Published February 16, 2007

EGYPT LAKE - Lloyd Garmon was a young minister just back from World War II when he came to Tampa in 1949 to help start a new Baptist church.

He was supposed to fill in until a permanent pastor could take over.

More than a half century later, he was still there.

"He pastored there for 55 years," said his daughter, Carolyn Hankins. "He retired in 2004. He liked to joke that he was still just filling in."

Garmon was diagnosed with pancreatic cancer in 2005. He passed away Feb. 9, 2007, at age 83.

"The doctors said it was one of the most painful kinds of cancer you could have," said his wife, Mildred Garmon. "He tried not to let it show, but I could see he was in a lot of pain."

Garmon had devoted himself to Drew Park Baptist Church, now called Gateway Baptist Church, since its inception.
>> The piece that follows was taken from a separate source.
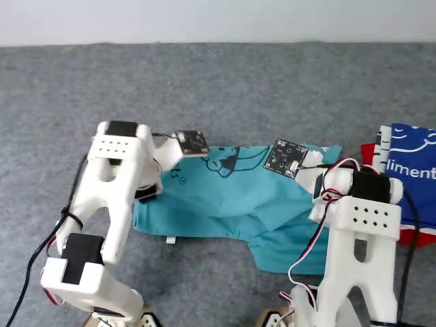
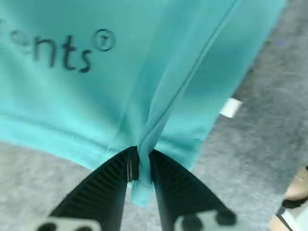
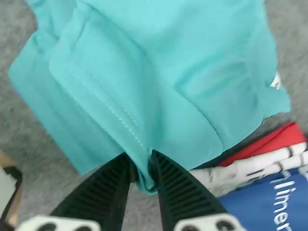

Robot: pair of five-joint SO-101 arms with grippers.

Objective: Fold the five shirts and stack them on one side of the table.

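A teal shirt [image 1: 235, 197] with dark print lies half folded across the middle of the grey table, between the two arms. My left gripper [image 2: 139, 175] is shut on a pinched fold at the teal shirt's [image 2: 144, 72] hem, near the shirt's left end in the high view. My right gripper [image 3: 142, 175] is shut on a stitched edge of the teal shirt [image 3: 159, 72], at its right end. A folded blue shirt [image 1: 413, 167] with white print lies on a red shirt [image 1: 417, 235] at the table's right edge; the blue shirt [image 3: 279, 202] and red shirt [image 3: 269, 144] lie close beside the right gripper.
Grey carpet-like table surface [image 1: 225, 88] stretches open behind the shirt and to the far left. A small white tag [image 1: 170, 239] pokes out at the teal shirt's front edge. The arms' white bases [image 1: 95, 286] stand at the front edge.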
Its original building was an old Army barracks donated by a benefactor.

"He brought a lot of people to the Lord," his daughter said. "A lot of young men were called to be preachers and missionaries because of him. He was in the VA for two months, and even there brought three men to the Lord."

Garmon was born and raised in Concord, N.C., and accepted Christ as his savior in 1939, when he was 16 years old. By the end of that year, Hankins said, he wanted to devote his life to preaching.

He earned a bachelor of divinity degree from Bible Baptist Seminary in Fort Worth, Texas, shortly before the United States entered World War II. He could have avoided military service by being ordained before he enlisted, but he felt it was God's will that he fight for his country.

So he was ordained shortly after he enlisted, but before he shipped out. He and Mildred were married just a few weeks before he left for two years of duty, where he fought in the Battle of the Bulge and other major battles. He was just 19 years old when he married and went to war.

"They'd be lying in the foxholes with the buzz bombs going by and the other men would ask him how he could be so calm," Hankins said. "He just told them that he knew he was saved, he knew that if he died he was going to be with the Lord, so everything was alright."

He was promoted to corporal, but refused further promotions because he wanted to maintain close bonds with his fellow enlisted men. That way, he could keep witnessing to them, Hankins said.

When he came home, he was associate pastor at churches in Alabama and Texas before he came to Tampa and started the church in Drew Park.

During services, while his wife played piano, Garmon would often create large chalk drawings to illustrate his sermons. He used fluorescent chalk, a black light and other effects so the scenes he drew would change from day to night, with stars and flowing candles seeming to magically appear.

"He would be called by other churches to do revival meetings, and they would give the drawing to the person who brought the most people," Hankins said.

Although he was known for his sense of humor, Garmon devoted his life to only two things: God and his family.

"He loved the Lord first and his family second," Hankins said. "But he raised us to love the Lord, too, so we looked at that as an honor."

Besides his wife and daughter, Garmon is survived by his son Lloyd, five grandchildren, two great-grandchildren and a brother.